If you need one quote that sums up what Bob Babbitt does, this is it:
“I believe in win/win/win/win/win. Everybody wins … At the end of the day, when you grow the industry, your brand grows. It’s everybody working together…and seeing how everybody can benefit.”
As you’re about to hear, he grew his business from a small regional sports rag into a national publication, a radio show, a podcast, an awards ceremony, and a race series. He’s brilliant. And whether you want to start a magazine, radio show, event series or not, there are some amazing lessons here for any business that’s looking to grow their long term by growing their industry.
- 01:45 – Introduction and how Bob started Competitor Magazine in SoCal.
- 03:50 – Changing perceptions to get advertisers.
- 10:30 – Growing the industry and using strategic partnerships to grow his own business.
- 15:00 – Using alternate distribution locations to expand his reach.
- 20:00 – Planting more and more seeds to grow his business.
- 23:20 – Attracting the likes of Will Ferrell.
- 26:00 – Managing remote offices, and the acquisition strategy and challenges
- 29:40 – Being acquired and hitting the accelerator…for better or worse.
- 34:40 – Why start the Muddy Buddy running series?
- 41:00 – Why they made the decision to sell.
- 43:30 – Trying to get brands to see customers outside their core focus.
- 46:30 – Using one asset to promote another might alienate 3rd party partners, but the business model behind major events is insane.
- 54:00 – How to deal with watching your company change under new ownership.
- 55:00 – Bob’s current businesses are all about enjoying life.
- 56:20 – His legendary TGINR Party.
- 57:10 – Starting the Challenged Athletes Foundation.
POST GAME ANALYSIS
There’s so much that’s changed in the media and publishing industry since Bob started Competitor Magazine in the 80’s. But the concepts that led to its success and growth over the years are as relevant as ever. First, he offered a type of content that no one else did (combined interests rather than having a singular focus), used alternative distribution methods to gain shelf space (free distribution versus subscriptions) and put the product where the most customers were (juice shops rather than running stores).
By pushing everyone to think about the shared benefits of what they were doing, and how events and retailers could all benefit alongside advertisers, he helped everyone grow. As they say, rising tides lift all ships, which meant they could grow ad sales. He also formed strategic partnerships with other regional magazines that didn’t directly compete for his readership, which allowed them to sell bigger advertising packages. This helped advertisers reach more people with less work, and gave them the opportunity to focus their message on specific regions, events and demographics. It also helped those smaller publishers focus on what they were good at (writing) without giving up revenue. Notice a pattern here?
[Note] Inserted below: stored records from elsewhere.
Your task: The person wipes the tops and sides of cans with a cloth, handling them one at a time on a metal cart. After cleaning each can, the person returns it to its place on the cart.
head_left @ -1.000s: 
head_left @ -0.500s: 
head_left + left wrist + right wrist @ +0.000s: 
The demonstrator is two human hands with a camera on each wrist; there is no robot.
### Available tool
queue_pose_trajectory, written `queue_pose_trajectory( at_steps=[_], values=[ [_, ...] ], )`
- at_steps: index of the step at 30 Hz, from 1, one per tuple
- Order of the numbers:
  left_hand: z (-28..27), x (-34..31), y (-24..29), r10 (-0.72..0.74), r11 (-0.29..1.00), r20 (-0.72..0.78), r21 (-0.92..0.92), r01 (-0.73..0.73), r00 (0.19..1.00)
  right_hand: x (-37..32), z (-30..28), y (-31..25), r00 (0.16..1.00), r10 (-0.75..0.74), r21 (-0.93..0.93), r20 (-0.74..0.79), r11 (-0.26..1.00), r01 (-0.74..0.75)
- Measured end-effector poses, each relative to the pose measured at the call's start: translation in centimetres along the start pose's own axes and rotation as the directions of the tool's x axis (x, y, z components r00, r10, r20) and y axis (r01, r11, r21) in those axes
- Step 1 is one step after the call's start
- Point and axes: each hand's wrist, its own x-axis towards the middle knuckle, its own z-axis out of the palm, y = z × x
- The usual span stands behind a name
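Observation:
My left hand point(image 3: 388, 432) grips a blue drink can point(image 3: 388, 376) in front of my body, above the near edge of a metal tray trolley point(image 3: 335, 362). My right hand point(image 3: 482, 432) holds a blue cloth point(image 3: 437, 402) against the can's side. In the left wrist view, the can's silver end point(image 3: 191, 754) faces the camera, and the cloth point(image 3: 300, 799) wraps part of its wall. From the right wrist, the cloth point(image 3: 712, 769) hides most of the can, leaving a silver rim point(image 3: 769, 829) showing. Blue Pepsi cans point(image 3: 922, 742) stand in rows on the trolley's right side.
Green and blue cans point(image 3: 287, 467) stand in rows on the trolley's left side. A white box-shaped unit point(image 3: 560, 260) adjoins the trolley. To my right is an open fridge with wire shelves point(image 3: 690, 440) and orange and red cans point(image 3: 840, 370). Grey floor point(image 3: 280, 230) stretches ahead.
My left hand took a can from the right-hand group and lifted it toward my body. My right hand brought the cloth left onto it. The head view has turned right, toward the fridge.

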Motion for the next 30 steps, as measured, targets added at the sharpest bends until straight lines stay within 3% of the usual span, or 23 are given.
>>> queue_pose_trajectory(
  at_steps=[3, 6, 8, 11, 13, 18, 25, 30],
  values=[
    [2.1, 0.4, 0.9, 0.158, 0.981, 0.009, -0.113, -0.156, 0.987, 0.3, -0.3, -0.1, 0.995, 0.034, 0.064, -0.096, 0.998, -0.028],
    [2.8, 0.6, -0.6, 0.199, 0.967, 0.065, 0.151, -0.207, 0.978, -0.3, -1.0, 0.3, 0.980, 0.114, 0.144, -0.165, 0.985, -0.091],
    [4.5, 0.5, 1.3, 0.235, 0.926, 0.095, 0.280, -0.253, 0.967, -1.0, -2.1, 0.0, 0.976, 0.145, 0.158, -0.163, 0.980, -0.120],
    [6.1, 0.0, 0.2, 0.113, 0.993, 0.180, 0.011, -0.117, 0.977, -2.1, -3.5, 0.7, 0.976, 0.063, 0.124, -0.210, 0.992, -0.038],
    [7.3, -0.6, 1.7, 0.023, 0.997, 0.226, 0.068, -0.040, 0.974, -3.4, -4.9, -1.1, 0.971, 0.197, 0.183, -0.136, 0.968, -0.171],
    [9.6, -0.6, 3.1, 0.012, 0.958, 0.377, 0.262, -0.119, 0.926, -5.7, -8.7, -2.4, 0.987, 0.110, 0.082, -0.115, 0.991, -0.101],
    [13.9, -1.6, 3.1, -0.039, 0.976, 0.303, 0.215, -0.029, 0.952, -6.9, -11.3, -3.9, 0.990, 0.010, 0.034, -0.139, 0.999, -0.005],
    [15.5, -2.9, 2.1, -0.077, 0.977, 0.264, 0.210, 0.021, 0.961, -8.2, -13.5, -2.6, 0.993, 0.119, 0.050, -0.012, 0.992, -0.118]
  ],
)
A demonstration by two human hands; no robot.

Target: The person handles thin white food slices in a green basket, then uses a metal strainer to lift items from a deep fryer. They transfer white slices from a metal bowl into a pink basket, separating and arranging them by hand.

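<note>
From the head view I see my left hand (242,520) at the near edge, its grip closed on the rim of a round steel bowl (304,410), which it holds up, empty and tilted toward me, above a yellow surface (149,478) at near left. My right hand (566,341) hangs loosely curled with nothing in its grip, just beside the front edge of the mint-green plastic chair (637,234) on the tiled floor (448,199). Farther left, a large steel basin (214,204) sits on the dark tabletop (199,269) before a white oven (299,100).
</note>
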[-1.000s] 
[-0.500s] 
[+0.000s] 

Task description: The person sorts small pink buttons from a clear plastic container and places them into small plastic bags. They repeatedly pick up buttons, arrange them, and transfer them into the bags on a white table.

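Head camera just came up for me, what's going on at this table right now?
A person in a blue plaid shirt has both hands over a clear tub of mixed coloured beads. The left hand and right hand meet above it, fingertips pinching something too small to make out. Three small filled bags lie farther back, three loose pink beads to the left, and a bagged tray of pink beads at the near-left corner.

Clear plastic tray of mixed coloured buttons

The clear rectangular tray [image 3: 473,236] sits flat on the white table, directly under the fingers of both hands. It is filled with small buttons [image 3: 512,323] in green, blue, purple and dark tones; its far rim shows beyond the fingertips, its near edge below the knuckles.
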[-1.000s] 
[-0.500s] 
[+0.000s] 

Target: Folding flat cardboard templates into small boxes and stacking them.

To grow the industry further, he expanded to radio (which he still does), talking up star athletes in a mainstream way, which expanded the audience for his publication and drives more people into the sports they covered. Then, on top of everything else, he created the Endurance Sports Awards to recognize the best athletes and celebrities. That not only brought those disparate athletes together, but it brought in well known celebrities, which attracted mainstream media attention.
One of the most interesting aspects of the Competitor business model, which remains in effect to this day even through several owners (they were recently acquired by IRONMAN), was using their print publications to promote their events. Bob started this, and then their new parent company Competitor Group, boosted the heck out of it to grow their Rock ‘n’ Road marathon series. The events provide revenue from multiple sources – participation, sponsors and municipalities. As he put it, the key is to give brands lots of “touchpoints” to reach consumers, and make sure all those touchpoints are you.
From the event side, one of the most fascinating stories is around the business model behind the Rock ‘n’ Road events (after Competitor Group acquired his business). Once those events reached scale, they were now getting paid from every direction – cities paid them to come in, they sold products at the expo, they got entry fees, and then they try to upsell you to preregister for future events, buy souvenirs and purchase photos. On top of all that, the cities were then covering some of the largest expenses like road closures, law enforcement, etc., so most of that money is going directly into their pockets.